ABOUT THIS TASK: Only the lines from the top of the data through the line containing "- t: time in" should be duplicated, exactly as they appear.

Records from a data collection:

--- START ---

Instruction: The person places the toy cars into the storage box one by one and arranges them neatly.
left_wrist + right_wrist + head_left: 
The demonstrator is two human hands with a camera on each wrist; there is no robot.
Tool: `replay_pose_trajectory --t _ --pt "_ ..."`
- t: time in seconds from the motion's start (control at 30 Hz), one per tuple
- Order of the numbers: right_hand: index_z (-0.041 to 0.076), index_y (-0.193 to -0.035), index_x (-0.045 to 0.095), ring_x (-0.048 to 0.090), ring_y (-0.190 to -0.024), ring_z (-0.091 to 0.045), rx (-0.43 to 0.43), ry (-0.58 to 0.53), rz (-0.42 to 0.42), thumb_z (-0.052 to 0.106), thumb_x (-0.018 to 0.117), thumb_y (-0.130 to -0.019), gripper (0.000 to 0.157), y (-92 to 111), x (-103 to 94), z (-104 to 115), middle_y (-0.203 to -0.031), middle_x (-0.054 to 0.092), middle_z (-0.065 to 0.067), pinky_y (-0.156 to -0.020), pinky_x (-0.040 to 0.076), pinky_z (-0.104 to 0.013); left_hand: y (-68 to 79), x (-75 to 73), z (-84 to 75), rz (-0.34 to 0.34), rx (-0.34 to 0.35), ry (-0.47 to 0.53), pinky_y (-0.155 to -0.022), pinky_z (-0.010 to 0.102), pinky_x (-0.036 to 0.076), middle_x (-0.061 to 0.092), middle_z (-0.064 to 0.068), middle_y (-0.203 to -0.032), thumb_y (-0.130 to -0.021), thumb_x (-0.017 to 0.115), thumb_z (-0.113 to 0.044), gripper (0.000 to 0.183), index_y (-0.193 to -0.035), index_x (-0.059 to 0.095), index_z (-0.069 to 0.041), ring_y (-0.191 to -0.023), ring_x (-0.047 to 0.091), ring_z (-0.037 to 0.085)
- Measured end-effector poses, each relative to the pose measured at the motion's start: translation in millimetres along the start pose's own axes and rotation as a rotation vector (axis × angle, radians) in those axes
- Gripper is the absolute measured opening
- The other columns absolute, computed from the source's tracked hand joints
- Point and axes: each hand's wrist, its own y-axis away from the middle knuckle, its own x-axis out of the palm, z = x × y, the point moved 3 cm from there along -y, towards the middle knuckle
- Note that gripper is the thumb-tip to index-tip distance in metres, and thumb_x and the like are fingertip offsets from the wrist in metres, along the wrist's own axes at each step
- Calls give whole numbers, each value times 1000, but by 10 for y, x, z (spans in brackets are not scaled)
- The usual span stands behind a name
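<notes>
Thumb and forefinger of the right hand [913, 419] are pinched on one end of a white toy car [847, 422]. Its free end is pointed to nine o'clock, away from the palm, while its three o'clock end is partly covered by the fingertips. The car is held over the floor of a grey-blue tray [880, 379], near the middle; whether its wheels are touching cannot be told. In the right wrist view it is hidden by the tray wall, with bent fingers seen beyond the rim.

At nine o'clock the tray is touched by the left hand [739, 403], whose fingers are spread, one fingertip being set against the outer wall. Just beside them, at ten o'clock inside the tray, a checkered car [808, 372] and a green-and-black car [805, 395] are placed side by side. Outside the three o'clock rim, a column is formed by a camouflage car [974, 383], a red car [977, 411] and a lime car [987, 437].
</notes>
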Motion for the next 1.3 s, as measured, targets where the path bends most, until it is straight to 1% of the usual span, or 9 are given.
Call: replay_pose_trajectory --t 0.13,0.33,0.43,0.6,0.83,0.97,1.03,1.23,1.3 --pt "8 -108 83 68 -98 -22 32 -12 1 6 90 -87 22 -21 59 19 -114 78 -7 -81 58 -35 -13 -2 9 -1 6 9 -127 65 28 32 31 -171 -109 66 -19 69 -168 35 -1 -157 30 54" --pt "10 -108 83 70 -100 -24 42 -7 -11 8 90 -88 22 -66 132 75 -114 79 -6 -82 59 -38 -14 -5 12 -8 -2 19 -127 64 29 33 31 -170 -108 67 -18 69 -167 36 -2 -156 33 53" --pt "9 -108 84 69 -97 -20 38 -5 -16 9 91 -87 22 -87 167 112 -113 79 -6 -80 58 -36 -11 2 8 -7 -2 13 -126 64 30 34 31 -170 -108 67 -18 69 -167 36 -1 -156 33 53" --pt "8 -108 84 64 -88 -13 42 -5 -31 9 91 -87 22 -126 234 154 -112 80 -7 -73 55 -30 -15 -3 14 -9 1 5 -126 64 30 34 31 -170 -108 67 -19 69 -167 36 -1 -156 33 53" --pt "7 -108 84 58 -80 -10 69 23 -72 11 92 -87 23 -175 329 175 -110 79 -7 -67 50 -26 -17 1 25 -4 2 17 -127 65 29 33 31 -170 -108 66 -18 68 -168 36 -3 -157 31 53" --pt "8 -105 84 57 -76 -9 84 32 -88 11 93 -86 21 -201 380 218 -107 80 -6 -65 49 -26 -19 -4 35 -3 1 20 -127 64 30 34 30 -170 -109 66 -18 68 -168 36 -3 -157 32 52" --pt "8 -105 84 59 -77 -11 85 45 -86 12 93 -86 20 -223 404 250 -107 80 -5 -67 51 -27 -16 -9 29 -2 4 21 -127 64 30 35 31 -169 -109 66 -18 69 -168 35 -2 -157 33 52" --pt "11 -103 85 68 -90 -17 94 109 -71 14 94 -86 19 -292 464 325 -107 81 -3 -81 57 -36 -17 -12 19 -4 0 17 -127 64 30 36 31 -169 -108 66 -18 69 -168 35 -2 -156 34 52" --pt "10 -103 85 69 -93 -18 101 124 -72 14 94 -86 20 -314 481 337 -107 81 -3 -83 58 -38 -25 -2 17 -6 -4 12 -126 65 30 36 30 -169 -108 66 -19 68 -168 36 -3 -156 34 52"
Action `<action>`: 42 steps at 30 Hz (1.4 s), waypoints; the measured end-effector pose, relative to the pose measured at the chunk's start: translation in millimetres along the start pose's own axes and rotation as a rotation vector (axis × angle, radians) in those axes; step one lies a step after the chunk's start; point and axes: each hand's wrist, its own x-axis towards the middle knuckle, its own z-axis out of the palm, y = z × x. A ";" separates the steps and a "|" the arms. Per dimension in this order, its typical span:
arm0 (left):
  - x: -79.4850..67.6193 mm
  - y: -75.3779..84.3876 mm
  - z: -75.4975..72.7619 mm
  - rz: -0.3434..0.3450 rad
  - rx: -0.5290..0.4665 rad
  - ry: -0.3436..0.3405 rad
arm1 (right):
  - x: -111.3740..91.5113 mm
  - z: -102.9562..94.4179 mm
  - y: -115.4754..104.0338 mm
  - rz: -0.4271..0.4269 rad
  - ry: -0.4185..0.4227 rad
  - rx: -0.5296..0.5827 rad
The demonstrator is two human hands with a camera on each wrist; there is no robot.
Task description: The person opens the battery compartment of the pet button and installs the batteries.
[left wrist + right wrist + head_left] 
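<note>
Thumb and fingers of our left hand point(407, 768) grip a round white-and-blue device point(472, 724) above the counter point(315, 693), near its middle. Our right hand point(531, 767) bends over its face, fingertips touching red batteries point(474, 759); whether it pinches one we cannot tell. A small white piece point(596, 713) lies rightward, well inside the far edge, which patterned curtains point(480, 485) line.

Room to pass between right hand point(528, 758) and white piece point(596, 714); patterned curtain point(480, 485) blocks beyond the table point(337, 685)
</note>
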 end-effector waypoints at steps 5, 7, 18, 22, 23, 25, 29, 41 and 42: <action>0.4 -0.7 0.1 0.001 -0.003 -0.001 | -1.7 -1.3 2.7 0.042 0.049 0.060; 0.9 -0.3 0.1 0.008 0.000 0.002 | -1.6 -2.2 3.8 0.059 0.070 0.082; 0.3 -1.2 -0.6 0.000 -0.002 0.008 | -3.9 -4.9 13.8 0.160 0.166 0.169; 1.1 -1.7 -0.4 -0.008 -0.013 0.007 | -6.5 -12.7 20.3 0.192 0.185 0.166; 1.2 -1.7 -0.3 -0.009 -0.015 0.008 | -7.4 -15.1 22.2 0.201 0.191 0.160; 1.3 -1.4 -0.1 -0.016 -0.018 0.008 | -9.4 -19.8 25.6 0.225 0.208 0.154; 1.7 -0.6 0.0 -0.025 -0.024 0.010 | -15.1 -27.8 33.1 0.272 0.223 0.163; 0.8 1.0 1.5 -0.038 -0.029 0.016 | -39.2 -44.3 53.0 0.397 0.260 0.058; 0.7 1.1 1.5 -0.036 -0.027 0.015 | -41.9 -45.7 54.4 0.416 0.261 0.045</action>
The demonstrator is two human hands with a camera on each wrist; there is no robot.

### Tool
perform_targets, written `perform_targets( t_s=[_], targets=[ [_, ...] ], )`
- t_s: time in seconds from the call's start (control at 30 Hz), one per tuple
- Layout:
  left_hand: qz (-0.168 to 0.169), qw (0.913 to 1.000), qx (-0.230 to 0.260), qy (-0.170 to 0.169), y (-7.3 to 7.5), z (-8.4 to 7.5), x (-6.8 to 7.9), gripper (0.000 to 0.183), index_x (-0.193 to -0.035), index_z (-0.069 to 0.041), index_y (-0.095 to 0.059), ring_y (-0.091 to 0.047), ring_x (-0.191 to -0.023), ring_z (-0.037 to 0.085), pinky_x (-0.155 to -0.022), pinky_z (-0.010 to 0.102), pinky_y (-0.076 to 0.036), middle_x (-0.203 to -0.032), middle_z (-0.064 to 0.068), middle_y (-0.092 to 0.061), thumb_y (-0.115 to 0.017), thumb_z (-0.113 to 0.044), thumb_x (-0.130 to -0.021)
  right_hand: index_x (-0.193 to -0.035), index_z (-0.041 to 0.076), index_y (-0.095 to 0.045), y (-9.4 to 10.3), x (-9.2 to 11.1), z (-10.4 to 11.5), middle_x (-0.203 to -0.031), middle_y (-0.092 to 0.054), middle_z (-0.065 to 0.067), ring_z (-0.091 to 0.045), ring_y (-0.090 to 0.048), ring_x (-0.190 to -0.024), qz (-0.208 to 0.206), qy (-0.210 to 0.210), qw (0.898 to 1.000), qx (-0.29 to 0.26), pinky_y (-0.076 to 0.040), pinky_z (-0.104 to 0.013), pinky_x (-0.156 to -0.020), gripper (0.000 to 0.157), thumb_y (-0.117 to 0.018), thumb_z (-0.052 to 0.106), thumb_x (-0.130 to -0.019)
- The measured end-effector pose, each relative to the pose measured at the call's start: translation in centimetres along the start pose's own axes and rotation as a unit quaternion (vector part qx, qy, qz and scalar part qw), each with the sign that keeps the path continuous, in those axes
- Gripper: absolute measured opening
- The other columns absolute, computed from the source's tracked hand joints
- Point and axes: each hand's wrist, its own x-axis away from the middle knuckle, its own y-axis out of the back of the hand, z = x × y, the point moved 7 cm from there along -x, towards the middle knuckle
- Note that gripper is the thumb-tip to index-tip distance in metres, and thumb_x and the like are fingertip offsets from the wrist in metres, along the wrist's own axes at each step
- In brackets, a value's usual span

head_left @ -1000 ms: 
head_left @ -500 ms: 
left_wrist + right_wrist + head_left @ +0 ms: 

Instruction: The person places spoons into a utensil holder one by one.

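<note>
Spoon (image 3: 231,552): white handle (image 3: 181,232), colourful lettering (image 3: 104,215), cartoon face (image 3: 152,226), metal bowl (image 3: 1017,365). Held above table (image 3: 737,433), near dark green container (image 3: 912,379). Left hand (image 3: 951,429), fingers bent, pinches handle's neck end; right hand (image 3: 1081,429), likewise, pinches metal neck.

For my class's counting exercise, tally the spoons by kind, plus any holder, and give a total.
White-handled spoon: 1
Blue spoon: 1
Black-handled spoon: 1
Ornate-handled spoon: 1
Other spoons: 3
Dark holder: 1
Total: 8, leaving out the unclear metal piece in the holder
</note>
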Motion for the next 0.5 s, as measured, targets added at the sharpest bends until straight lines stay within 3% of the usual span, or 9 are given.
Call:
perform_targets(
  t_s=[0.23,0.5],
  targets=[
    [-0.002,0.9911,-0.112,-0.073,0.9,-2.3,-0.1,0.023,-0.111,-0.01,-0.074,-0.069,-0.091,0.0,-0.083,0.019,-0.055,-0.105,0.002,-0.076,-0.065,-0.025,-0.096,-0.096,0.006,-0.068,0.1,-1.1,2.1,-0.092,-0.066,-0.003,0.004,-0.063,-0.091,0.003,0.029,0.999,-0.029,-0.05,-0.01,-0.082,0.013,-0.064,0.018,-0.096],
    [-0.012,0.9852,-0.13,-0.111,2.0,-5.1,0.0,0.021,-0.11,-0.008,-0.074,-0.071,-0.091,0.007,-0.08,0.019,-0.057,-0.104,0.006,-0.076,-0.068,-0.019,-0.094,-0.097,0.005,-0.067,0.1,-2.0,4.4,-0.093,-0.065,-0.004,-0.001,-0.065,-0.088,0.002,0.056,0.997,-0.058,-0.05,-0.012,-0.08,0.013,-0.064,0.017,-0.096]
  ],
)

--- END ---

TASK RESULT:
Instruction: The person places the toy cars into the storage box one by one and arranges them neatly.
left_wrist + right_wrist + head_left: 
The demonstrator is two human hands with a camera on each wrist; there is no robot.
Tool: `replay_pose_trajectory --t _ --pt "_ ..."`
- t: time in seconds from the motion's start (control at 30 Hz), one per tuple

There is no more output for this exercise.